Assignment ▸ The answer is the exact run of lines in the listing below from the line containing "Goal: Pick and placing" up to and including the line containing "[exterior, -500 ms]", with pictures removed.
==========
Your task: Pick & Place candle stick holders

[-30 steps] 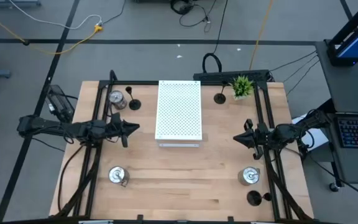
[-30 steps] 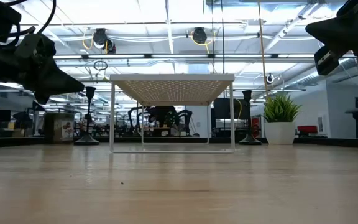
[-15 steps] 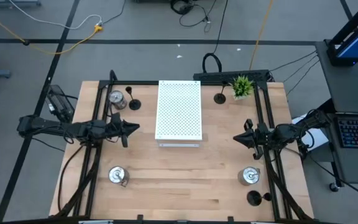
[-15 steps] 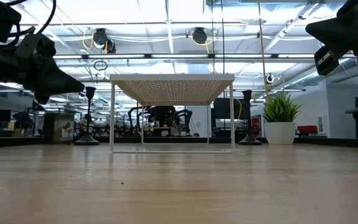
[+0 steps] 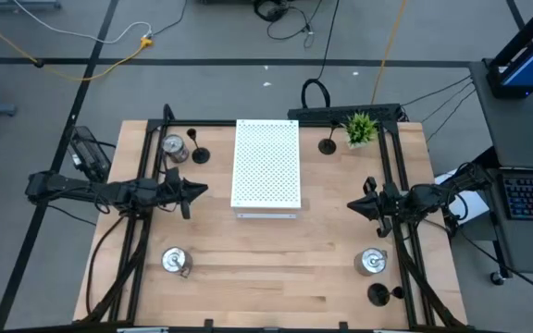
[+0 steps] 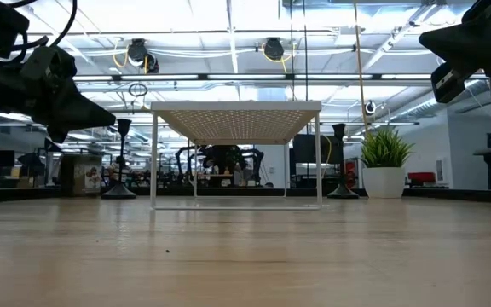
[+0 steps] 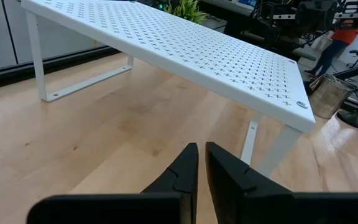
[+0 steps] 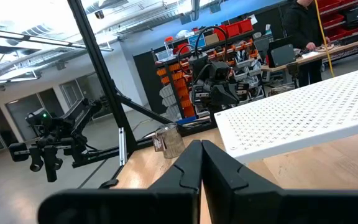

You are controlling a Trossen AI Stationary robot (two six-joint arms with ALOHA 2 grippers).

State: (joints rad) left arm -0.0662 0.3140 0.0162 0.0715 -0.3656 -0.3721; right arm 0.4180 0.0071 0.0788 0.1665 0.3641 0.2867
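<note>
Several candle stick holders stand on the wooden table. At the far left are a silver holder (image 5: 173, 146) and a black one (image 5: 197, 154). Another black holder (image 5: 328, 145) stands at the far right, beside the plant. Near the front are a silver holder (image 5: 175, 261) at the left, and a silver one (image 5: 371, 262) and a black one (image 5: 378, 294) at the right. My left gripper (image 5: 202, 191) (image 7: 201, 155) hovers shut at the left, pointing at the white board. My right gripper (image 5: 352, 205) (image 8: 200, 152) hovers shut at the right. Neither touches anything.
A white perforated board (image 5: 266, 166) on thin legs stands in the middle toward the far edge. A small green potted plant (image 5: 360, 129) sits at the far right. Bare wood (image 5: 276, 268) stretches across the table's near half, between the front holders.
</note>
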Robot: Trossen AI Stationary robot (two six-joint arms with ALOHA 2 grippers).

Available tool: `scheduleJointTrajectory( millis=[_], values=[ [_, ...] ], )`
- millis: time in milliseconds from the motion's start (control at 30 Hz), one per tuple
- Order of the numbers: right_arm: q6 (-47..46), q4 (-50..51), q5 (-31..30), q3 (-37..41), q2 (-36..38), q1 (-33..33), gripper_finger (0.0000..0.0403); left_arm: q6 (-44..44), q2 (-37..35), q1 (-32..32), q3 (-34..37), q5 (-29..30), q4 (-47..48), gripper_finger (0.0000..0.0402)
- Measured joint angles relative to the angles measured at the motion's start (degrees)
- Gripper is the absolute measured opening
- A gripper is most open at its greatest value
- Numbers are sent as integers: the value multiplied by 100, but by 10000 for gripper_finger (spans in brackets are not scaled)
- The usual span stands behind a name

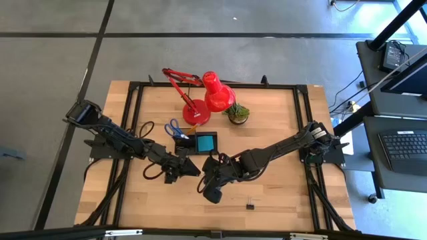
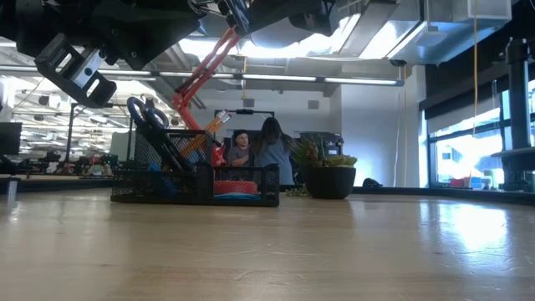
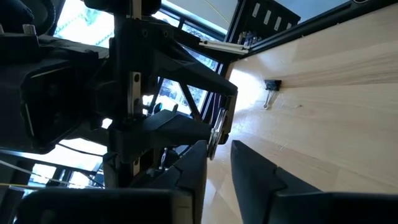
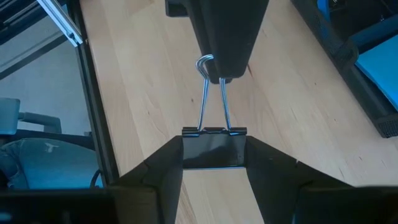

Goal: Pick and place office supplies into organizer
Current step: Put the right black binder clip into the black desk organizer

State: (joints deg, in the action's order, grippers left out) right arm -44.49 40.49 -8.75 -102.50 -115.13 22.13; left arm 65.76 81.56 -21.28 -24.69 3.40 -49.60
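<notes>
Scissors [image 1: 175, 128] and blue note pad [image 1: 206, 141] already sit in the organizer [image 1: 183, 143], the right gripper [image 4: 214, 155] holds a binder clip [image 4: 214, 148] mid-air while the left gripper [image 1: 193, 171] pinches its wire handles, and another clip [image 1: 249, 205] waits on the counter [image 1: 280, 133].

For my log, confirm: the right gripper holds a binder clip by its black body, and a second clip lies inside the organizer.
Wrong: the high view shows the second clip on the table, outside the organizer. The right gripper does hold a binder clip by its body.
</notes>
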Motion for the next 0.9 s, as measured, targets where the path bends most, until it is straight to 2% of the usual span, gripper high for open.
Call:
scheduleJointTrajectory(
  millis=[633,900],
  values=[
    [-17,2,-2,-4,0,2,165,15,-2,0,0,-179,7,7],
    [-37,0,-2,-7,0,2,165,11,-2,0,0,-178,7,5]
  ],
)
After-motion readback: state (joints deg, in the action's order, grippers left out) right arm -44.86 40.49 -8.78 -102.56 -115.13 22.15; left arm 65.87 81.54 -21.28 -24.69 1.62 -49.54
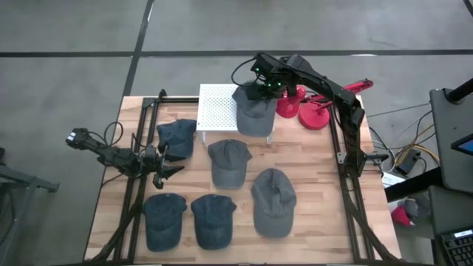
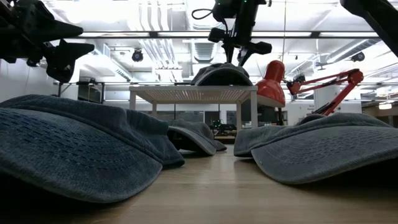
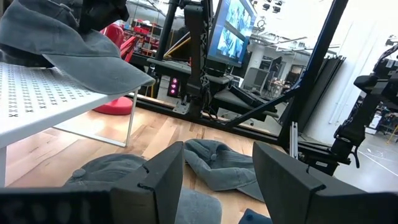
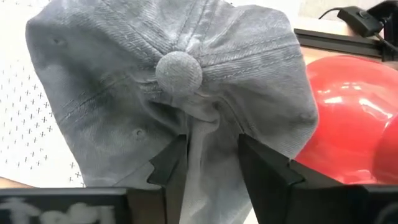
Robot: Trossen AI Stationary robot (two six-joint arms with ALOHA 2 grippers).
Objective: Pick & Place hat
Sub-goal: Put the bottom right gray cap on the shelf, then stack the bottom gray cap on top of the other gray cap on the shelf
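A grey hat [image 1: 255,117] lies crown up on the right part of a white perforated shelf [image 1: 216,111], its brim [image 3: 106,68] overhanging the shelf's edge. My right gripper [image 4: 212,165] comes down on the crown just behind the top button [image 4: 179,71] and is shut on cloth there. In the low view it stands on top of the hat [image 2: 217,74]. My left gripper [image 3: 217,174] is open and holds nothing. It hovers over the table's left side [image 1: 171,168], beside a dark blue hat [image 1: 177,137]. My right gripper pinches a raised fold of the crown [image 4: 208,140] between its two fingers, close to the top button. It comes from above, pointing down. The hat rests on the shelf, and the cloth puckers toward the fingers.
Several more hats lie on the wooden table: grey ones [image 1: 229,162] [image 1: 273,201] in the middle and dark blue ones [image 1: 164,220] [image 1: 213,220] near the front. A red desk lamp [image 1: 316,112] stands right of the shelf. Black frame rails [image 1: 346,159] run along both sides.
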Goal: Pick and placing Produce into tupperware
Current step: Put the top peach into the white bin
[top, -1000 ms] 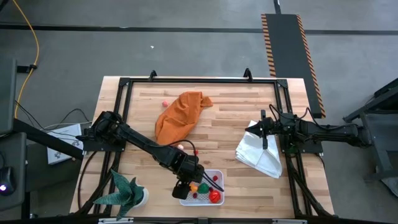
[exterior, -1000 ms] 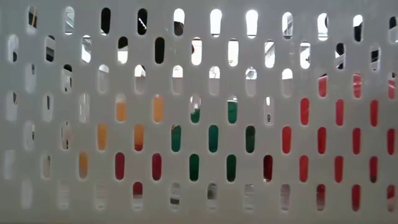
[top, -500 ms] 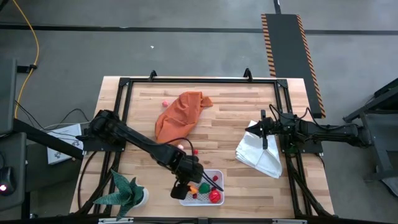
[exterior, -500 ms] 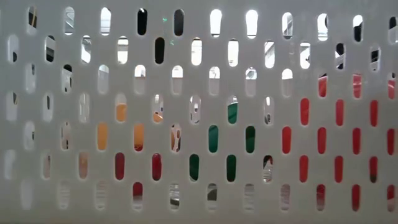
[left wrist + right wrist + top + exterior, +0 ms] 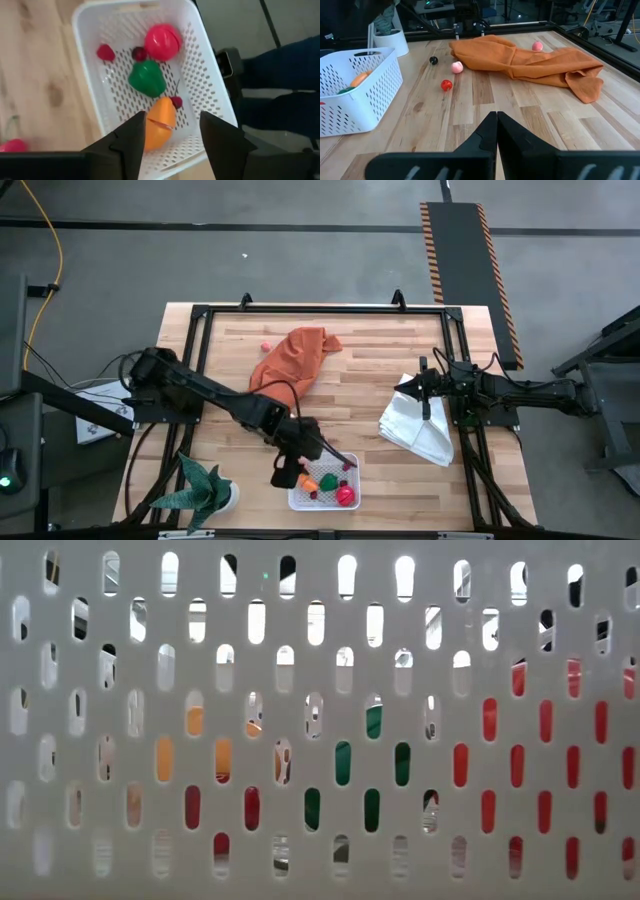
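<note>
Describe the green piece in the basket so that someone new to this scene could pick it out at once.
Find the white perforated basket at the table's near edge, under the left gripper. The green piece lies mid-basket, between the big red ball and the orange piece. It is the only green thing inside.

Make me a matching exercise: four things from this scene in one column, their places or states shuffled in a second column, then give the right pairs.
Things
1. orange piece
2. orange cloth
3. white folded cloth
4. right gripper

Places or states
A. lying on the bare wood at the far middle of the table
B. jaws shut
C. inside the white basket, next to a green piece
D. on the table's right side, under the waiting right arm's tip

Pairs: 1-C, 2-A, 3-D, 4-B
</note>
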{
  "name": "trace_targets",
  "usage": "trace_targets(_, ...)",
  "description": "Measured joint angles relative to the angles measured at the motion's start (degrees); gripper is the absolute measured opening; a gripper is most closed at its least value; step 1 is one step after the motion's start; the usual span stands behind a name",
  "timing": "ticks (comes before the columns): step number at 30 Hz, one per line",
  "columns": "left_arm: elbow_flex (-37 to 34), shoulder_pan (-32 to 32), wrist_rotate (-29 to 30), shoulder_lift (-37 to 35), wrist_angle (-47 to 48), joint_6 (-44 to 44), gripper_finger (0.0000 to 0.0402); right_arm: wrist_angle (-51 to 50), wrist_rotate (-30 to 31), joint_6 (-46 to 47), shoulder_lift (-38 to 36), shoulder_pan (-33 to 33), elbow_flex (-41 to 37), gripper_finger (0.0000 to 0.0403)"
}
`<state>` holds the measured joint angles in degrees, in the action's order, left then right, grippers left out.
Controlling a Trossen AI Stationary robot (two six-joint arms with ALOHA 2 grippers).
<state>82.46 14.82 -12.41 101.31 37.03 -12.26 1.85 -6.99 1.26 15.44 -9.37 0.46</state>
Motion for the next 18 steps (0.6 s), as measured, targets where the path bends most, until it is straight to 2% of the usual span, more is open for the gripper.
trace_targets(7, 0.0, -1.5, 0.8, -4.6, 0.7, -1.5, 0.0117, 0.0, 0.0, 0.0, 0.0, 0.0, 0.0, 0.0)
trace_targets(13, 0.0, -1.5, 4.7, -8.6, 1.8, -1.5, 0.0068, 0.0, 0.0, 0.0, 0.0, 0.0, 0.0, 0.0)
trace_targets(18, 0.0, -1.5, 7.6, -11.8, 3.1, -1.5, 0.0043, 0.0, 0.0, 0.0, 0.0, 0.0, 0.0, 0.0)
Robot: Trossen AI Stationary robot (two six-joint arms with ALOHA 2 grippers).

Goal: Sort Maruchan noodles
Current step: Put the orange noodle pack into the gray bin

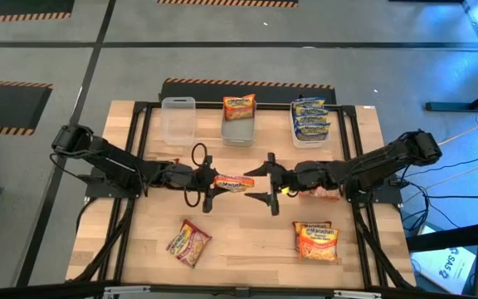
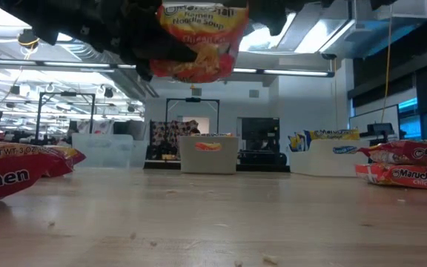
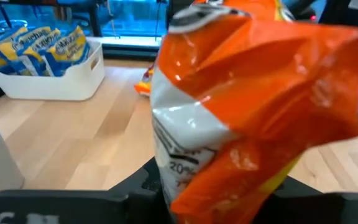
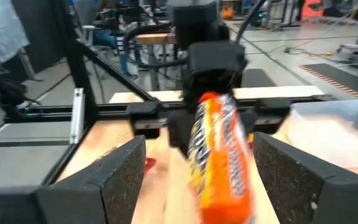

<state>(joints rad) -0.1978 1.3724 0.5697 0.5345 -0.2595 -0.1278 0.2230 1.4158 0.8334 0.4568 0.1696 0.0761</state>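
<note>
Above the middle of the wooden table (image 1: 247,241) the two arms meet, and between them hangs an orange packet (image 1: 233,182) of Maruchan noodles, lifted well off the surface — in the low view it floats high over the boards. The left gripper (image 1: 208,182) is clamped on one end of this packet; its wrist view is almost filled by the crinkled orange and white wrapper. The right gripper (image 1: 270,184) stands just beside the other end with its fingers (image 4: 114,177) spread wide apart, one on each side of the packet and not touching it. At the far edge of the table three tubs stand in a row: a clear tub (image 1: 178,119) on the left, a middle tub (image 1: 238,126) with one orange packet standing in it, and a white tub (image 1: 310,133) on the right that holds the blue-and-yellow packets (image 1: 310,116). On the near part of the table a red packet (image 1: 189,242) lies on the left side, tilted, and a small stack of orange-red packets (image 1: 316,241) lies on the right side — another packet (image 1: 325,193) is partly hidden under the right arm.
</note>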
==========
Expected answer ▸
Goal: Pick and placing Produce into tupperware
Current step: Put the top peach into the white bin
[top, -1000 ms] 
[exterior, -1000 ms] 
[top, -500 ms] 
[exterior, -500 ms] 

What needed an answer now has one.